The market order is the simplest, most straightforward way to buy or sell stock. You place an order to buy or sell shares, and it gets filled as quickly as possible at the best possible price. Market orders carry no time or price limitations. Stocks with high trading volume process the trade immediately. Stocks with a low trading volume may take longer to trade and experience a wide bid-ask spread — the difference between the seller’s asking price and the buyer’s bid amount.
Limit orders are the flip side of market orders. With a market order, you want the trade to go through immediately and aren’t price sensitive. With a limit order, you want a specific price for a purchase or sale regardless of how long getting that price takes. You’re willing to wait to get what you want — just remember that you may wait forever if the stock never reaches your limit. Limit orders also allow you to trade without having to pay close attention to the market.
You can also use a limit order on the sell side. If you bought shares at $20 and the stock is moving higher, you can put a limit order in to sell the shares at $25.
Limit orders (among other kinds of trades) often don’t go through on the day you place them, so you need to place a time order with a limit order.
Two kinds of time orders determine how long an order (such as a limit order — see the preceding section) remains in effect:
Day orders: Day orders expire at the end of the trading day on which you place them. If the stock you want is at $42 and you place a day order to buy shares at $40, the order expires unfilled if the stock doesn’t fall to $40 during the trading session.
Good-till-canceled: Just like it sounds, the good-till-canceled order stays in effect until one of two things happen: Either the stock hits the price you want and the trade goes through, or you call your broker and actively cancel the order (although note that some brokers put a 30 or 60 day limit on good-till-canceled orders).
Stop-loss orders work similarly to limit orders but with a different strategy. With a limit order, you know how much profit you want to earn, so you place a limit to sell your shares at the specific price that locks in that profit. With the stop-loss order, your stock is rising and you want to let it ride to see how far the stock goes while protecting the capital gains already in the share price if the shares fall.
Trailing stop orders
Trailing stops are a technique that uses the stop-loss orders from the preceding section to preserve your dividend stock’s profits. Trailing stops are stop-loss orders that trail the movement of the stock’s price. As the stock moves higher, you keep moving the stop-loss order higher to protect more profits.
Brokers rarely institute trailing stops, so you can’t just set it and forget it. You have to actively manage your trailing stops.
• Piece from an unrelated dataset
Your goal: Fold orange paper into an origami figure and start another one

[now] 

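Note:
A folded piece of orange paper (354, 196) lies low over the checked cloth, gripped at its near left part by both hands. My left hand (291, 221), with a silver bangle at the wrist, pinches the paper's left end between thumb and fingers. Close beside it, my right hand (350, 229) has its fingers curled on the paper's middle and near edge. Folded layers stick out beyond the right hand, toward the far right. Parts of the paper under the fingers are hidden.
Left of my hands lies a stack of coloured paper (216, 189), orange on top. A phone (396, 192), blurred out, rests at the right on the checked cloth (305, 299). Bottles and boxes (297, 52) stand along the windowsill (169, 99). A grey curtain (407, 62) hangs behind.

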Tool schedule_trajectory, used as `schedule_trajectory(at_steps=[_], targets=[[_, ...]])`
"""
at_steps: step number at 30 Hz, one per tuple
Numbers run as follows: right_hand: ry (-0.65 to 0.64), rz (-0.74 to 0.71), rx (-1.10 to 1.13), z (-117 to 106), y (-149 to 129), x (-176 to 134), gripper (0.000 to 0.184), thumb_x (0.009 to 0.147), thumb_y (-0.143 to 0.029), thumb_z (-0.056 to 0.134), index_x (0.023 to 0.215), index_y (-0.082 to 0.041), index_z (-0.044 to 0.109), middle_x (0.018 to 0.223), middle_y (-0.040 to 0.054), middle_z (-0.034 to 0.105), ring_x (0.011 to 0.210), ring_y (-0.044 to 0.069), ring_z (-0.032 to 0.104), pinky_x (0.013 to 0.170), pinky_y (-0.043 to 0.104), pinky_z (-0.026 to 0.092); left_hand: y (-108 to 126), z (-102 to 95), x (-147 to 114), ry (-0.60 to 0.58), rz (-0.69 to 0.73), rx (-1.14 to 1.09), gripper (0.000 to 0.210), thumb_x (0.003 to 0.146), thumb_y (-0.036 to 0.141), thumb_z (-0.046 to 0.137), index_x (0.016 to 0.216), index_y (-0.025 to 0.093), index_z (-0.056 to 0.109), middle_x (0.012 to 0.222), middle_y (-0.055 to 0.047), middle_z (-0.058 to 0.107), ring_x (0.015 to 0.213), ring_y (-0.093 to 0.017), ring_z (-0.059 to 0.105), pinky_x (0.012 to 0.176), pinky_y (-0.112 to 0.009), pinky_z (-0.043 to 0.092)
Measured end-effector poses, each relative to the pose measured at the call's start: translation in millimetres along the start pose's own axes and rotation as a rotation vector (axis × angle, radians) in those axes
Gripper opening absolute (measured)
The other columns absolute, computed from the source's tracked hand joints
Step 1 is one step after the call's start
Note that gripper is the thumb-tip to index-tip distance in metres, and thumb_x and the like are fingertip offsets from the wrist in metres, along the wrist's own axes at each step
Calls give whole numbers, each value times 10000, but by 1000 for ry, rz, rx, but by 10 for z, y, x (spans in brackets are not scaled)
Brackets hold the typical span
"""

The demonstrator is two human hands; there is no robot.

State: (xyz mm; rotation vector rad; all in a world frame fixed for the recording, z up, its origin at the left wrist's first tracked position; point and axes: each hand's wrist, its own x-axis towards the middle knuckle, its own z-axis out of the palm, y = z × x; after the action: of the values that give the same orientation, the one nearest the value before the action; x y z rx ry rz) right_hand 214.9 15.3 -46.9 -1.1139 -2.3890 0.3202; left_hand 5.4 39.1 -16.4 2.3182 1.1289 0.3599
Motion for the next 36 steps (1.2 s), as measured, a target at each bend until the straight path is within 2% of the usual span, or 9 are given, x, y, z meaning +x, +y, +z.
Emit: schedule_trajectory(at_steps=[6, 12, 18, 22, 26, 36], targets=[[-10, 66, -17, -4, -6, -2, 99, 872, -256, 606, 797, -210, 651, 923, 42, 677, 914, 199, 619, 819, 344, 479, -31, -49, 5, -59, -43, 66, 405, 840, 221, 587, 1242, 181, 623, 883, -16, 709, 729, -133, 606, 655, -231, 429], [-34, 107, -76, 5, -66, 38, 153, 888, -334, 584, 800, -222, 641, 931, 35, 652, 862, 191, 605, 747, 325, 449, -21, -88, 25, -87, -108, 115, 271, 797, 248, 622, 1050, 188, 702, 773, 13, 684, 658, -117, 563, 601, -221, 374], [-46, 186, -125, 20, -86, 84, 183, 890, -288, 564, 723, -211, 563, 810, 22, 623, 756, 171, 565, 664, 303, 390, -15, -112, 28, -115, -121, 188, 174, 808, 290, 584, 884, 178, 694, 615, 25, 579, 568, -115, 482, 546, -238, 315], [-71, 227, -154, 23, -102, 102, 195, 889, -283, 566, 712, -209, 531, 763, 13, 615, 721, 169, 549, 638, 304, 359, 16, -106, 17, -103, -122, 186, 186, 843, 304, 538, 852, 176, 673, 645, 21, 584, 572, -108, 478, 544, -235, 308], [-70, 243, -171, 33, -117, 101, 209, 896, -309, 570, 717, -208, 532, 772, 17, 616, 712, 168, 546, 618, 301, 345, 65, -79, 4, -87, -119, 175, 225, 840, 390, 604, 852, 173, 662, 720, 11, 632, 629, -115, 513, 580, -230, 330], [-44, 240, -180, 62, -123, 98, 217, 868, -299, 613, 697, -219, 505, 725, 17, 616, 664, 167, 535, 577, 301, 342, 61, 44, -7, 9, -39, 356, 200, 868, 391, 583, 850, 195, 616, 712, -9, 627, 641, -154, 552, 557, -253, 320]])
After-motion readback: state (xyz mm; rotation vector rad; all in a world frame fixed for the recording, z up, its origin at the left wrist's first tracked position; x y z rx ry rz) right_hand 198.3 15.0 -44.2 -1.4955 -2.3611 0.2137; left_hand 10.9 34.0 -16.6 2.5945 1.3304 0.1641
Wall Street calls buyers long on stocks. You expect your stock to move higher, and you have unlimited profit potential. However, you can also profit from a falling market or declines in individual stocks. Selling a stock first with the expectation of buying it back later at a lower price is known as selling short or shorting a stock. This strategy is one of the main ways to make money in a bear market. Instead of buying low and selling high, you first sell high with the hope of later buying low.